Deep Neural Network for MNIST Classification

The dataset is called MNIST and refers to handwritten digit recognition. it provides 70,000 images (28x28 pixels) of handwritten digits (1 digit per image).
  
The goal is to write an algorithm that detects which digit is written. Since there are only 10 digits (0, 1, 2, 3, 4, 5, 6, 7, 8, 9), this is a classification problem with 10 classes.
Fares Yassen

# Importing the relevant packages 

In [1]:
import numpy as np
import tensorflow as tf
import tensorflow_datasets as tfds

# Data
We will load and preprocess the data.

In [7]:
mnist_dataset, mnist_info = tfds.load(name='mnist',with_info=True, as_supervised=True)

mnist_train, mnist_test = mnist_dataset['train'], mnist_dataset['test']


num_validation_samples = 0.1 * mnist_info.splits['train'].num_examples
num_validation_samples = tf.cast(num_validation_samples, tf.int64)

num_test_samples = mnist_info.splits['test'].num_examples
num_test_samples = tf.cast(num_test_samples, tf.int64)


def scale(image, label):
    image = tf.cast(image, tf.float32)
    image /= 255.
    return image, label

scaled_train_and_validation_data = mnist_train.map(scale)

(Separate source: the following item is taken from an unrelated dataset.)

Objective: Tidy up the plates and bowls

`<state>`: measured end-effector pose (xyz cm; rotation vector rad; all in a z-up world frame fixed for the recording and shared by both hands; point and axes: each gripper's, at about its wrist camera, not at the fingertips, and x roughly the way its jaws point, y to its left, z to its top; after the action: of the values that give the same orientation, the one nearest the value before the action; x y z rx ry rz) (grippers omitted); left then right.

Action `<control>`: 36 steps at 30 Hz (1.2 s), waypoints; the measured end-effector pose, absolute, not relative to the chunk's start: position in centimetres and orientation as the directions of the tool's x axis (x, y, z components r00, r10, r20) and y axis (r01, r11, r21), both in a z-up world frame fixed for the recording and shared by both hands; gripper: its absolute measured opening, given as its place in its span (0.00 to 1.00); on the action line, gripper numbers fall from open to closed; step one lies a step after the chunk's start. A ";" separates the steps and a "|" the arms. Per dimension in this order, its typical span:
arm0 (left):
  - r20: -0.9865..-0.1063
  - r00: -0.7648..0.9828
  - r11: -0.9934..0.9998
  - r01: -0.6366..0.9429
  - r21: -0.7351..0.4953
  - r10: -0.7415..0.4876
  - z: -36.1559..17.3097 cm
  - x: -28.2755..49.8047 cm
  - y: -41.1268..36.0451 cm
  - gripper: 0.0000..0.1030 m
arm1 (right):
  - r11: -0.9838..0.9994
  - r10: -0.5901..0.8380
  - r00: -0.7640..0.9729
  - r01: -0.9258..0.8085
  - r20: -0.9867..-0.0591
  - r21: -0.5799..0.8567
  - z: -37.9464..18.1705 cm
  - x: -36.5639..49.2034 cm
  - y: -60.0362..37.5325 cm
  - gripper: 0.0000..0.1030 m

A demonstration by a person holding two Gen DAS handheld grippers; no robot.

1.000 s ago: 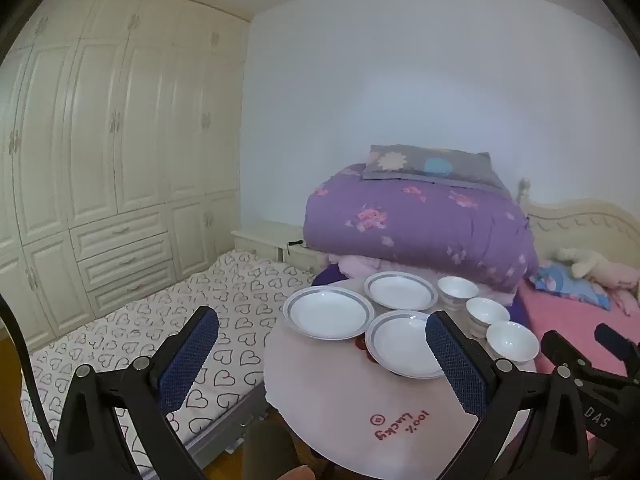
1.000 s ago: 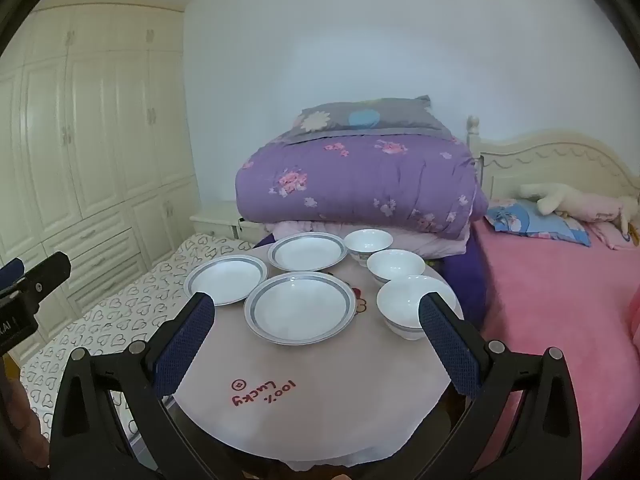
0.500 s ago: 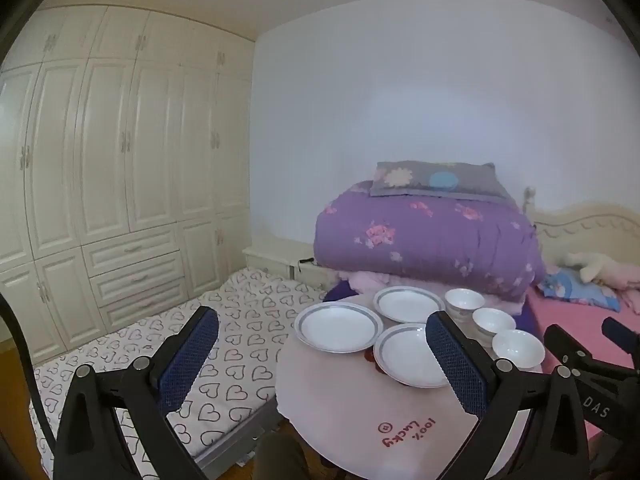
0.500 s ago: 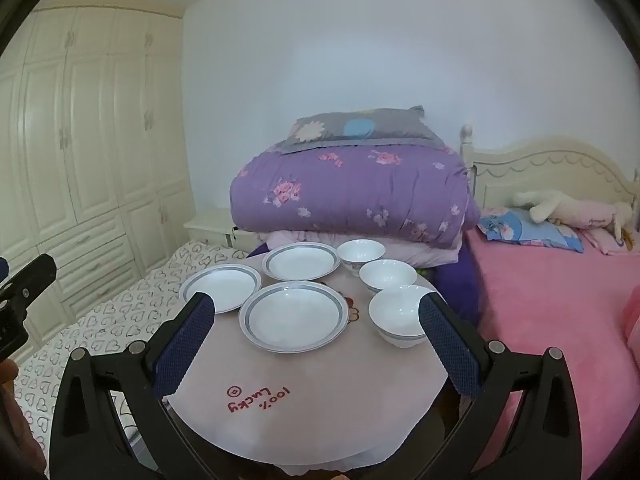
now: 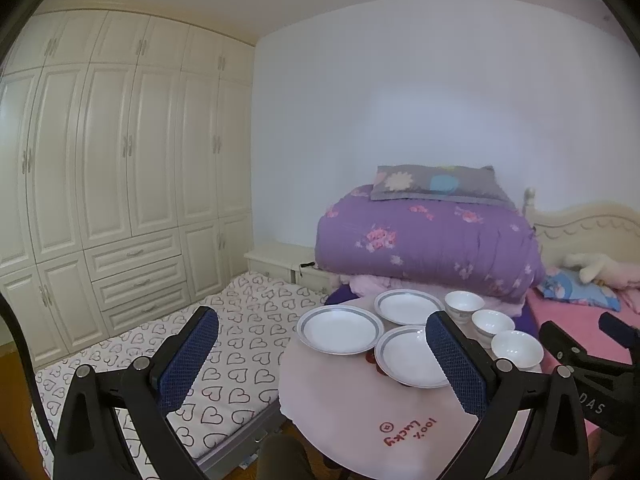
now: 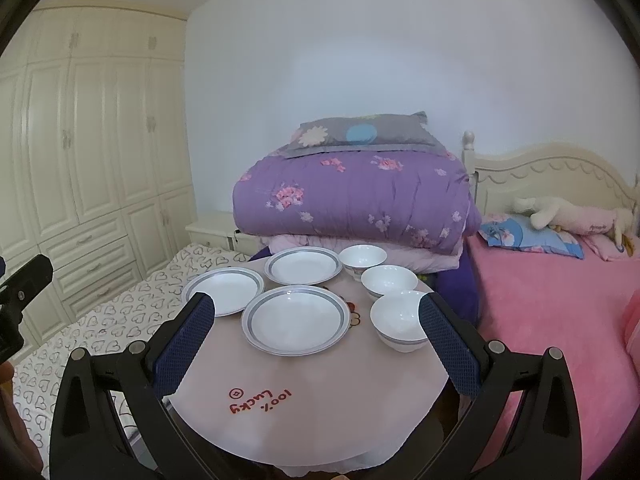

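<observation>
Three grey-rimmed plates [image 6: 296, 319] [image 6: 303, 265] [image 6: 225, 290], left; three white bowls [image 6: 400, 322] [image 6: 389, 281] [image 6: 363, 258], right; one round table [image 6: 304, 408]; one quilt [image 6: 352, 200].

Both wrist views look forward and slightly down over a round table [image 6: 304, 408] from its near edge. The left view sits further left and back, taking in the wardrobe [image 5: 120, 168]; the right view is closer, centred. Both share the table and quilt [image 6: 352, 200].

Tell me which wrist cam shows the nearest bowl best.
Right wrist. The nearest bowl sits close there, with rim, inside and banded foot visible; only its right edge hides behind the right gripper's finger. The left wrist view shows it smaller and farther away, unobstructed beside that finger.
</observation>
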<state>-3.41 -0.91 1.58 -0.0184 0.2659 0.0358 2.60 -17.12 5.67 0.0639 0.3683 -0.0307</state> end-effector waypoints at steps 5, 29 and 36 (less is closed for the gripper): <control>-0.264 0.964 0.999 -0.037 -0.023 0.030 1.4 -3.8 -1.0 0.99 | 0.998 -0.011 0.933 0.033 -0.360 0.055 5.6 2.7 -17.0 1.00; -0.302 0.953 1.000 -0.014 -0.015 0.008 0.6 -2.3 -1.8 0.99 | 0.997 0.023 0.928 0.004 -0.372 0.071 4.8 2.8 -17.0 1.00; -0.366 0.930 1.000 0.023 -0.021 -0.029 0.3 1.5 -2.1 0.99 | 0.998 0.036 0.916 -0.014 -0.401 0.058 4.0 4.7 -17.7 1.00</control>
<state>1.53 -2.08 0.26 -0.0165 0.3753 -0.0269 4.69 -17.73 4.01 0.0541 0.4131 0.0255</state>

test_data = mnist_test.map(scale)

#shuffling is important to do in preprocessing 
#dividing the data into buffers to optimize the computational power 
BUFFER_SIZE = 10000

shuffled_train_and_validation_data = scaled_train_and_validation_data.shuffle(BUFFER_SIZE)

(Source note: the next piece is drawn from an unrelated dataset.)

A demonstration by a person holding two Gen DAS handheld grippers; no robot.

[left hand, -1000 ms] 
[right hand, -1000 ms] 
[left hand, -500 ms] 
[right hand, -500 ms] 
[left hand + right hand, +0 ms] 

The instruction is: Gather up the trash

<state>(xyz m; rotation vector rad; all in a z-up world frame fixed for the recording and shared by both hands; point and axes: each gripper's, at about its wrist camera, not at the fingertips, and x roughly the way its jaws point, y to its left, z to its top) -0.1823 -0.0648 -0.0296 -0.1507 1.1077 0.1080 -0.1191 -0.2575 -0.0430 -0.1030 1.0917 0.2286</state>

#We will take validation data as 10% of the training data, as we already calculated
validation_data = shuffled_train_and_validation_data.take(num_validation_samples)
#the rest is train data so we skip the number of validation data samples
train_data = shuffled_train_and_validation_data.skip(num_validation_samples)


BATCH_SIZE = 100

train_data = train_data.batch(BATCH_SIZE)
#we dont really need batching for validation data as we are only forward propgating so that takes not much computational power
# However, the model excepts validation data in a batch form too , so one single batch is enough 
validation_data = validation_data.batch(num_validation_samples)
test_data = test_data.batch(num_test_samples)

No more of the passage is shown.